Four years is a long time, but even longer when comparing banks' relationship with Washington since the last round of political conventions.
How much has changed since Barack Obama and John McCain were formally nominated in 2008? Just a global financial crisis, the longest wave of bank failures since the savings and loan debacle, an unprecedented bailout and a just-as-unprecedented regulatory overhaul.
With the industry still fragile, many banks that had been a mainstay of past conventions are passing on the Republican gathering in Tampa starting Monday, and the Democratic convention in Charlotte the following week.
"In this economic environment, there is a major drop-off in participation by financial institutions," said Richard Hunt, president of the Consumer Bankers Association.

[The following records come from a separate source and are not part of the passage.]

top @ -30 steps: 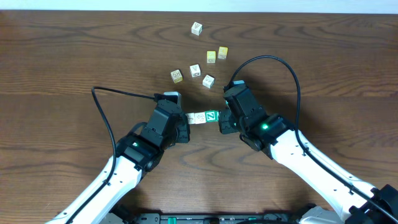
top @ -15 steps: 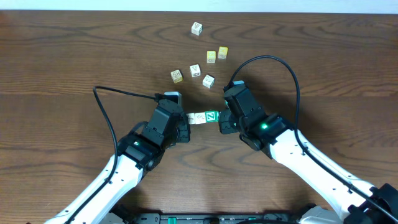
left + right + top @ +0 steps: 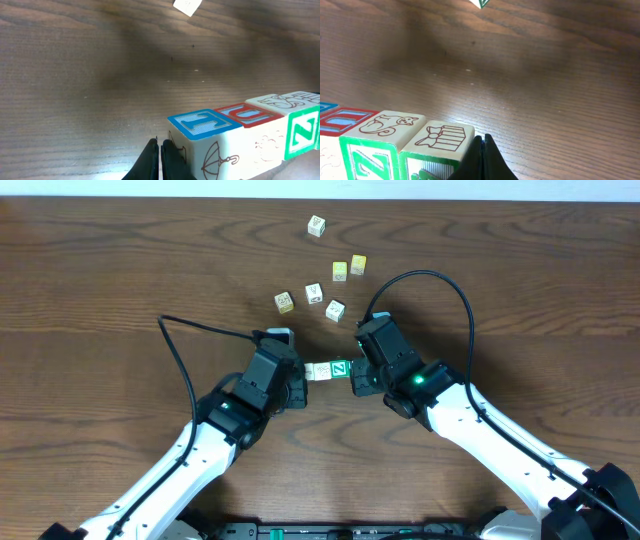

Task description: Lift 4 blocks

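Note:
Four blocks (image 3: pixel 329 369) form one tight row between my two arms. In the left wrist view the row runs from a blue-topped block (image 3: pixel 202 125) through a red-topped one (image 3: pixel 247 114) and a cream one (image 3: pixel 285 100) to a green "N" block (image 3: pixel 302 132). My left gripper (image 3: pixel 160 150) is shut, its closed tips pressed against the blue block's end face. In the right wrist view my right gripper (image 3: pixel 482 142) is shut and pushes on the green block with a gift picture (image 3: pixel 440 137). I cannot tell whether the row touches the table.
Loose cubes lie further back on the wooden table (image 3: pixel 120 270): a white one (image 3: pixel 316 225), two yellow ones (image 3: pixel 340 270) (image 3: pixel 358 264), and three pale ones (image 3: pixel 285 301) (image 3: pixel 314 293) (image 3: pixel 335 310) just behind the row.
The left arm has crept a little to the right and the right arm slightly left. The row between them has barely shifted.

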Robot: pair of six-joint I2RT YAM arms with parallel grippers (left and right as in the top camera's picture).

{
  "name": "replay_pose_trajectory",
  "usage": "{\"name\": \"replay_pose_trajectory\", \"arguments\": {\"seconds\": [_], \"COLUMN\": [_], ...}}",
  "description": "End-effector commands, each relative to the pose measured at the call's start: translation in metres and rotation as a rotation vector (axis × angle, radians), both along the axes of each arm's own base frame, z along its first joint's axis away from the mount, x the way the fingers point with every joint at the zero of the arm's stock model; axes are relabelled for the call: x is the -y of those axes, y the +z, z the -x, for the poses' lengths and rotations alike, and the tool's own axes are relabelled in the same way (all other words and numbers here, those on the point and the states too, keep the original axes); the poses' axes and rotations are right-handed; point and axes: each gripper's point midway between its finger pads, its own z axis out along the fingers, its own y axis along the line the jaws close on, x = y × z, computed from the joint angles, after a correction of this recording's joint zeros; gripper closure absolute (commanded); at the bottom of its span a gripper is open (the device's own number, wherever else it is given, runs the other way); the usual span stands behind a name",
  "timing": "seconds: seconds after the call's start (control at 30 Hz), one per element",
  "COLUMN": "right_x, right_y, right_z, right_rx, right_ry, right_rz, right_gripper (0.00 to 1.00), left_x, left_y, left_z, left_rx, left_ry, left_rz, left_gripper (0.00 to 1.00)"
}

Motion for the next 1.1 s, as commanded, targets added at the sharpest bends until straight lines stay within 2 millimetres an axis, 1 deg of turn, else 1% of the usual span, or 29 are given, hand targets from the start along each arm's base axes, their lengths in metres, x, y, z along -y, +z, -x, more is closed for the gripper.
{"name": "replay_pose_trajectory", "arguments": {"seconds": [0.0, 0.17, 0.57, 0.8, 1.07], "right_x": [-0.0748, -0.0743, -0.0722, -0.0723, -0.0776], "right_y": [0.014, 0.0126, 0.0117, 0.0044, 0.0081], "right_z": [0.0452, 0.0448, 0.0425, 0.0426, 0.0417], "right_rx": [-0.114, -0.115, -0.106, -0.122, -0.114], "right_ry": [0.268, 0.266, 0.256, 0.254, 0.267], "right_rz": [-0.209, -0.204, -0.192, -0.181, -0.207], "right_gripper": [0.99, 0.99, 0.99, 0.99, 0.99], "left_x": [0.072, 0.075, 0.0766, 0.0766, 0.0767], "left_y": [0.0408, 0.0336, 0.0356, 0.0356, 0.0358], "left_z": [0.0155, 0.017, 0.015, 0.015, 0.0149], "left_rx": [0.022, 0.003, 0.015, 0.015, 0.016], "left_ry": [-0.226, -0.232, -0.233, -0.233, -0.233], "left_rz": [0.22, 0.211, 0.218, 0.217, 0.218], "left_gripper": [0.93, 0.93, 0.93, 0.93, 0.93]}}
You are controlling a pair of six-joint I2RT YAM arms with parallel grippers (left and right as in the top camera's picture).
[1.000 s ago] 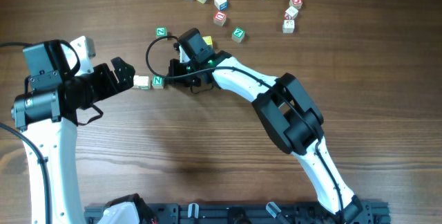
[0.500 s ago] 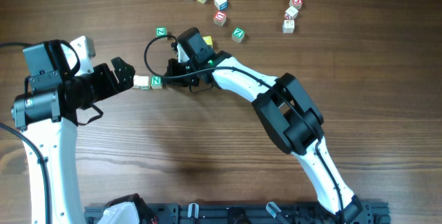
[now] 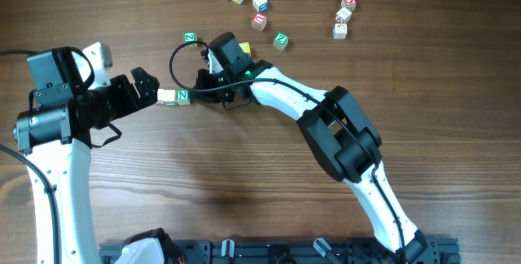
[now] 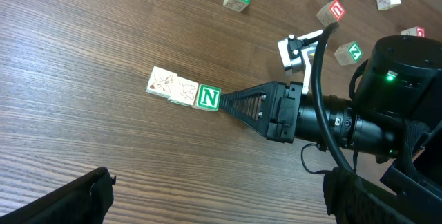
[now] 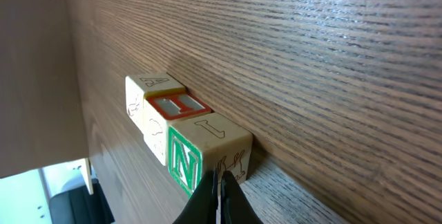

Let's compare that just to the 2008 Democratic convention in Denver. Bank of America, which would soon have a shotgun wedding with Merrill Lynch and then get a $45 billion lifeline from the government, was honored with a glitzy party. In attendance — to celebrate B of A's investments in green technology — were Democratic members of Congress and liberal celebrities such as Susan Sarandon.
Long before any derivatives trading losses in its London investment office, JPMorgan Chase hosted a reception for female governors during the Democratic gathering. Attendees included Janet Napolitano and Kathleen Sebelius, now, respectively, the secretaries for homeland security and health and human services. Before becoming President Obama's first chief of staff, up-and-coming Democratic Rep. Rahm Emanuel was also at the party, speaking to the press about his longstanding friendship with the bank's chief executive, Jamie Dimon.
"They are a very important financial institution in troubled times for the financial industry in America," Emanuel said.
The industry's top concerns about a potential Obama administration involved credit-card regulation, which was enacted the following year, and attempts — ultimately unsuccessful — to allow bankruptcy judges to "cram down" mortgage debt. But both were later overshadowed by other seismic changes in banking.
While there was recognition in Denver that the banking sector was facing trouble, no one foresaw the magnitude of the crisis that would hit the following month.
"The storm hadn't quite come ashore," said Cornelius Hurley, director of the BU Center for Finance, Law & Policy at Boston University, "but there was a lot of fear and foreboding."
Referring to what has happened since then, Hurley said, "It's been mind-boggling."
There have been two key developments in the industry's relationship with politicians since 2008. First, the industry's backlash against the Dodd-Frank Act, enacted at a time when Democrats controlled the White House and both houses of Congress, has brought banks closer in alignment with one political party — the GOP — than at any time in recent memory. Financial regulation was not an overly partisan issue for most of the 1990s and 2000s, but it is today.
This trend can be seen most plainly in the industry's campaign contributions. In this year's election cycle, commercial banks are favoring Republicans over Democrats by a larger percentage than in any election since at least the 1980s, according to campaign finance data from the Center for Responsive Politics.
The second shift is the public's growing suspicion of banks as financial regulation has generally become a more prominent political issue. A June 2012 Gallup poll found that only 9% of Americans have a great deal of confidence in banks, the second-lowest mark since polling began in 1979. (Congress still scored lower.)